Christian v. Counseling Resource Assoc., Inc., 60 A.3d 1083, 1085 (Del. 2013). Christian was among a quartet of cases the Supreme Court handed down in January intended to clarify the application of the so-called Drejka text. See also Hill v. DuShuttle, 58 A.3d 403 (Del. 2012); Keener v. Iskin, 58 A.3d 407 (Del. 2013); Adams v. Aidoo, 58 A.3d 410 (Del. 2013). In Christian, the Supreme Court cautioned that should a party miss a discovery deadline, opposing counsel has two choices — resolve the matter informally or promptly notify the court. Christian, 60 A.3d at 1088. If counsel contacts the court, that contact can take the form of a motion to compel, a proposal to amend the scheduling order, or a request for a conference. Id. However, if the party chooses not to involve the court, that party will be deemed to have waived the right to contest any late filings by opposing counsel from that time forward. Id.

Christian, 60 A.3d at 1085.

In the present case, Plaintiff has failed to identify his liability experts within the time limits imposed by this court's scheduling order. The six factors set forth in Drejka, applied here, lead me to conclude that this failure, by itself, does not justify dismissal. No facts suggest that Mr. Dickenson was personally responsible for his attorney's failure to identify his liability experts within the time limits prescribed in the scheduling order.

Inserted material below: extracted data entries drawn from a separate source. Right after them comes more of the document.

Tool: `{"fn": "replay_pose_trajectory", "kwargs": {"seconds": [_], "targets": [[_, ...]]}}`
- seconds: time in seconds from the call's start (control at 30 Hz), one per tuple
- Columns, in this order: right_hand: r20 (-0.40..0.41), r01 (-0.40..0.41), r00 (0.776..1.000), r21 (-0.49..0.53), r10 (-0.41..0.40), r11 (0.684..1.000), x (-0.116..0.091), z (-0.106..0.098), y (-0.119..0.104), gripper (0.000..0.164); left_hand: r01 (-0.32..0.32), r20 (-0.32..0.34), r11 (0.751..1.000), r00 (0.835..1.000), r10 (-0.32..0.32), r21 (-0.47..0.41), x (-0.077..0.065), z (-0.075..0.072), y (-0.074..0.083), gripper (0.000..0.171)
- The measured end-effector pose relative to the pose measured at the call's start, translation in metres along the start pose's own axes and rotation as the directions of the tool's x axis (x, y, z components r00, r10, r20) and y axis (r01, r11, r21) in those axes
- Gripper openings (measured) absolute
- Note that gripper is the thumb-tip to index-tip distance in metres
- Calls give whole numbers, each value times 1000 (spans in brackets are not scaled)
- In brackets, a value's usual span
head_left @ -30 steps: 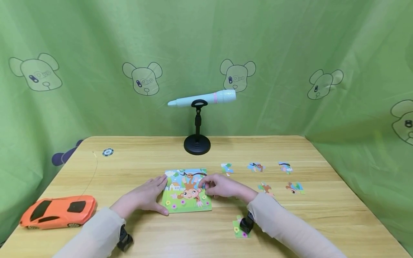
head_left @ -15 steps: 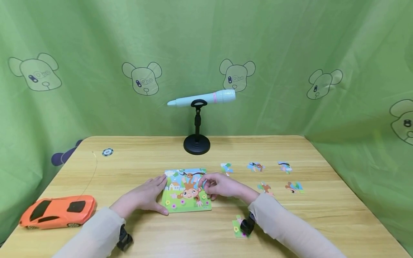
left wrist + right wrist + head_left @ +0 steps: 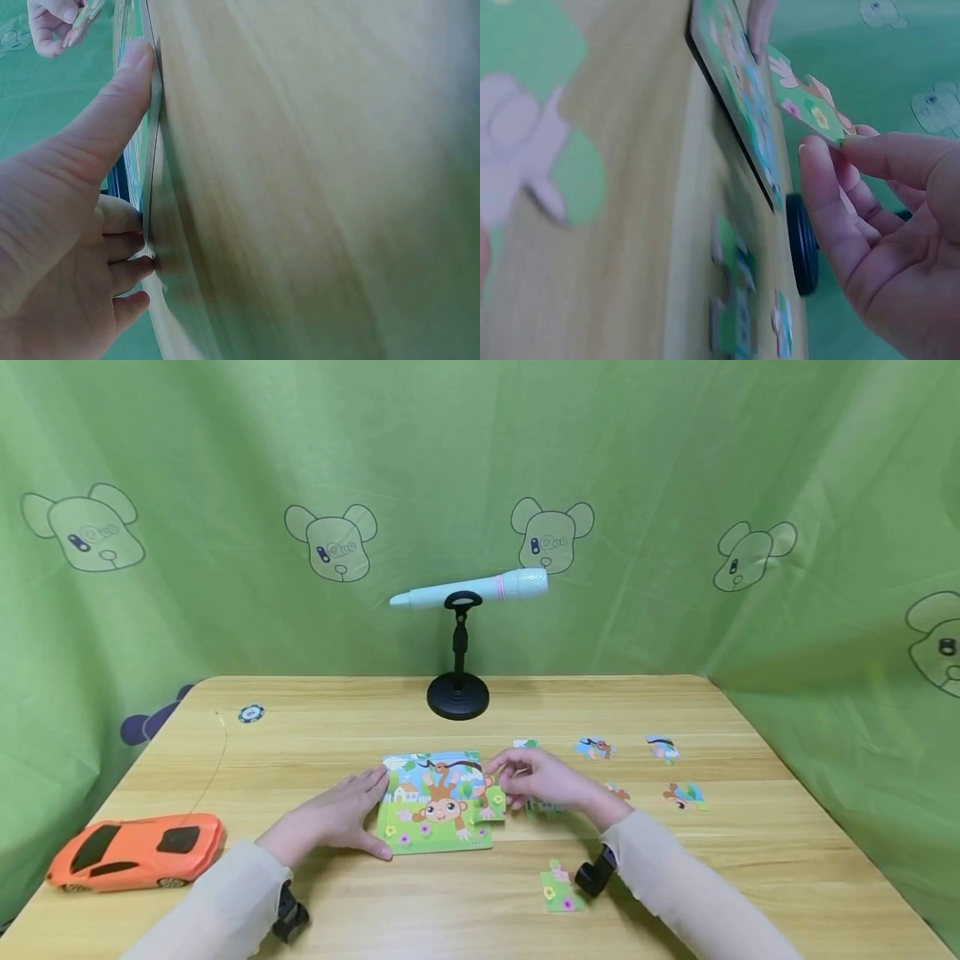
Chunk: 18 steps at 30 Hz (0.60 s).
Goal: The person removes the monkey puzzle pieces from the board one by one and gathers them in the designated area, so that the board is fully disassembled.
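Note:
A puzzle board (image 3: 427,837) with a monkey picture lies on the wooden table. My left hand (image 3: 341,814) rests along its left side, thumb extended at the near corner and fingertips touching the edge. Just past the board's right side, my right hand (image 3: 543,778) pinches a puzzle piece (image 3: 492,802) between thumb and fingers. In the right wrist view this puzzle piece (image 3: 806,101) is raised and tilted, showing green grass, flowers and a bit of monkey. Another puzzle piece (image 3: 544,807) lies partly hidden beneath the right hand.
Loose puzzle pieces lie on the right, such as one with a tail (image 3: 596,748) and one with flowers (image 3: 562,891). An orange toy car (image 3: 138,853) stands at the left. A blue microphone (image 3: 472,589) sits on a black stand (image 3: 458,696) at the back; a poker chip (image 3: 251,713) lies far left.
My right hand has moved right from over the board with the puzzle piece, uncovering the board's lower right. A table piece now shows under that hand. The left hand stays put.

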State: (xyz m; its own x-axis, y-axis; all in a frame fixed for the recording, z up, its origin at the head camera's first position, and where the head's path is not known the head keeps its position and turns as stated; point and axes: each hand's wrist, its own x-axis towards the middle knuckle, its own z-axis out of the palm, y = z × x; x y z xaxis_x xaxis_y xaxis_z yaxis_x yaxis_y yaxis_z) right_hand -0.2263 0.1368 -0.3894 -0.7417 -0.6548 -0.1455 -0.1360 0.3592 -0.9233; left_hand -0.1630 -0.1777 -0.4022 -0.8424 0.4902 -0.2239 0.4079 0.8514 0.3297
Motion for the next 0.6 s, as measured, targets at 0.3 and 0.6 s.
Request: {"fn": "replay_pose_trajectory", "kwargs": {"seconds": [0.3,0.6], "targets": [[-83,-12,996,53,17,999,-21,-27,3,29,-7,-3,1000,1000,7,0,0,0,0,112],[-163,-16,986,35,22,999,-53,-60,10,33,4,-4,1000,1000,-4,10,0,0,0,111]]}}
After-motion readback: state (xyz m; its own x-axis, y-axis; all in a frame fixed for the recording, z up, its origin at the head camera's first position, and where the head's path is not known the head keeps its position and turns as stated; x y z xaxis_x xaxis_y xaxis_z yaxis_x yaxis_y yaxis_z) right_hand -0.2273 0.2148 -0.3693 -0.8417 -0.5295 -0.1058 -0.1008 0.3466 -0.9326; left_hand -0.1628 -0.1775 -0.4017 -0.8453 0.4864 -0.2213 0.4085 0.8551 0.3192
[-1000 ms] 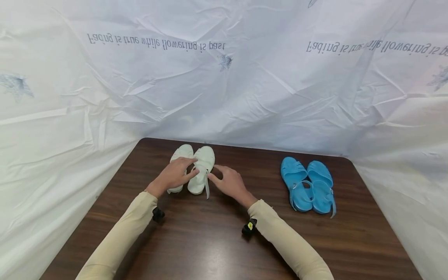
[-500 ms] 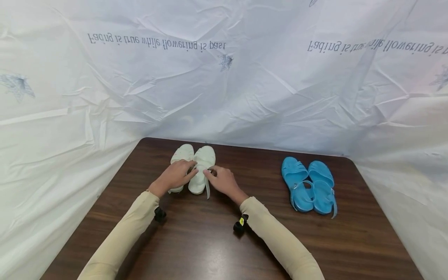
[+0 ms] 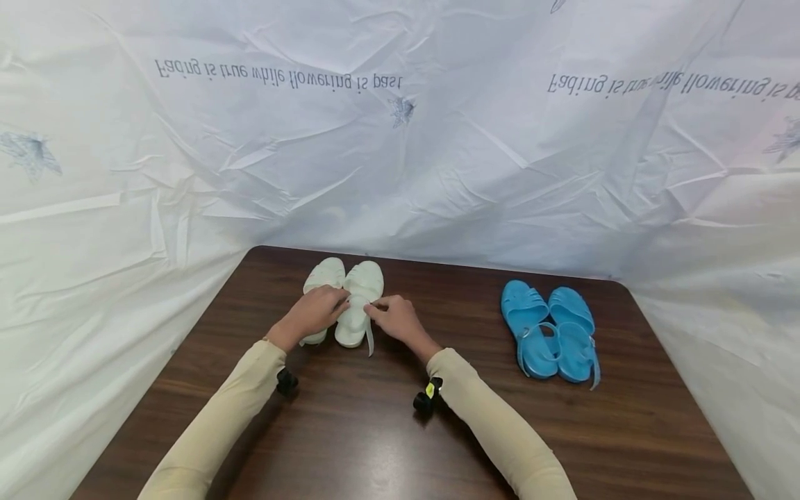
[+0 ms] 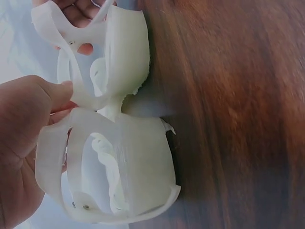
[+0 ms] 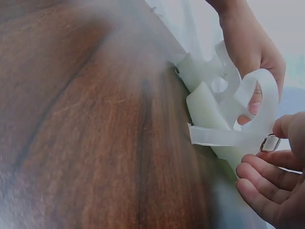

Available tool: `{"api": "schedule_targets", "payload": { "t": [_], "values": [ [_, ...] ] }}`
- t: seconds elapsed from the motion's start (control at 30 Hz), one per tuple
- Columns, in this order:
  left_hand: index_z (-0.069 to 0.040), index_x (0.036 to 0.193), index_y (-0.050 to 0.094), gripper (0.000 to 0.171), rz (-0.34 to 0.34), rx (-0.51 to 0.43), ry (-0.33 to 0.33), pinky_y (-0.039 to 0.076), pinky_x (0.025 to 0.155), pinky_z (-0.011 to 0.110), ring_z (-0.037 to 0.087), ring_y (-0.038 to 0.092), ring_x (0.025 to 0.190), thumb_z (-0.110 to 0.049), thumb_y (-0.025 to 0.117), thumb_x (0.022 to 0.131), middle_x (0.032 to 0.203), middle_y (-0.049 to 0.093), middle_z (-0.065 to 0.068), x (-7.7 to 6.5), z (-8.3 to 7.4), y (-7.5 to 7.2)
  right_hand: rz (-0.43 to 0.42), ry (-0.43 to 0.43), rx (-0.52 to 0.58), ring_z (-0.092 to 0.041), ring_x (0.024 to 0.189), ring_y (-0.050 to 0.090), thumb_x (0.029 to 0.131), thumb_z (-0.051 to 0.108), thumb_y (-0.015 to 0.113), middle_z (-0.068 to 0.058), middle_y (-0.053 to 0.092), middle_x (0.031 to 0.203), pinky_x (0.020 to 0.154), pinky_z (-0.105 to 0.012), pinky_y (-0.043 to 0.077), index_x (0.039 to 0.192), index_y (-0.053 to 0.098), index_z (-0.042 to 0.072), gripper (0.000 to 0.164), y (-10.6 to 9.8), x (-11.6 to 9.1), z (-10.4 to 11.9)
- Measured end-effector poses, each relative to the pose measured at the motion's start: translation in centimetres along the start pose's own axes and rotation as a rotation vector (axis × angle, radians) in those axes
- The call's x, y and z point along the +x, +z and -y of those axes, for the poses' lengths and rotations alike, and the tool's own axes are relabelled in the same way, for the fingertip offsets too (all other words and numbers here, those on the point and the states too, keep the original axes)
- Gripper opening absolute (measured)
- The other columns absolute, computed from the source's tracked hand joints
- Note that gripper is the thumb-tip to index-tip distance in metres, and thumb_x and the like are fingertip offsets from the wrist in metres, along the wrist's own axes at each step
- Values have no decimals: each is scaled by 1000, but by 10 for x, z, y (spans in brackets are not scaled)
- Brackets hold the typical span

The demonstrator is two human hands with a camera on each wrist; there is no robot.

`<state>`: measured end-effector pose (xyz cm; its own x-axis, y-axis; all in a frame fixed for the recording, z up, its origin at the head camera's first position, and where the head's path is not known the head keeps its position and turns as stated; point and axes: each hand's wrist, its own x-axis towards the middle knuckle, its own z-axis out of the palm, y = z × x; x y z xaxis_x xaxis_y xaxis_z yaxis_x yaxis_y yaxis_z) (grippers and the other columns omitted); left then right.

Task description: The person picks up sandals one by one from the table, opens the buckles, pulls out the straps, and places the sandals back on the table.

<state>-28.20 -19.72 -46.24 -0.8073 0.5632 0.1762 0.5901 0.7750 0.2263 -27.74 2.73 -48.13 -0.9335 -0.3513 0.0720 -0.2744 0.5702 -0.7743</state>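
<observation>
OBJECT: right-hand white plastic sandal (image 3: 356,316), on brown wood-grain bench (image 3: 312,423) | LEFT GRIP (image 3: 315,310): pinches pale ankle strap (image 5: 268,86) | RIGHT GRIP (image 3: 400,319): pinches silvery metal buckle (image 5: 270,143) | STEP: apparently buckle work, direction unclear | NEXT: likely calls for holding strap steady

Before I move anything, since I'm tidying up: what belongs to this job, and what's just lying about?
In the job:
white sandals
strap, at the left hand
metal buckle, at the right hand

Lying about:
blue sandals, untouched

At lower right, the right hand (image 5: 279,179) pinches a white sandal (image 5: 208,109) by its buckle (image 5: 270,143); the left hand's (image 5: 252,50) fingertips show through a strap loop (image 5: 269,86), upper right.
</observation>
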Motion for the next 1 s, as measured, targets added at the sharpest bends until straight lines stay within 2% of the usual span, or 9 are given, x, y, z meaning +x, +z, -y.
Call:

Defendant has suffered at least some prejudice by Plaintiff's delay in identifying and rendering an expert report. Defendant is entitled to receive expert reports sufficiently in advance of trial to provide him with a reasonable opportunity to defend himself. The Court's scheduling order would have given Defendant nearly seven months to prepare its defense and depose Dr. Slutsky. By skirting discovery deadlines, Plaintiff would have left Defendant at a significant disadvantage had the parties preserved the original trial date of May 28, 2013. However, this court has continued the trial to January 27, 2014 in light of Defendant's motion. This continuance has cured any potential prejudice Defendant may have suffered as a result of Plaintiff's dilatoriness in identifying and producing his expert reports.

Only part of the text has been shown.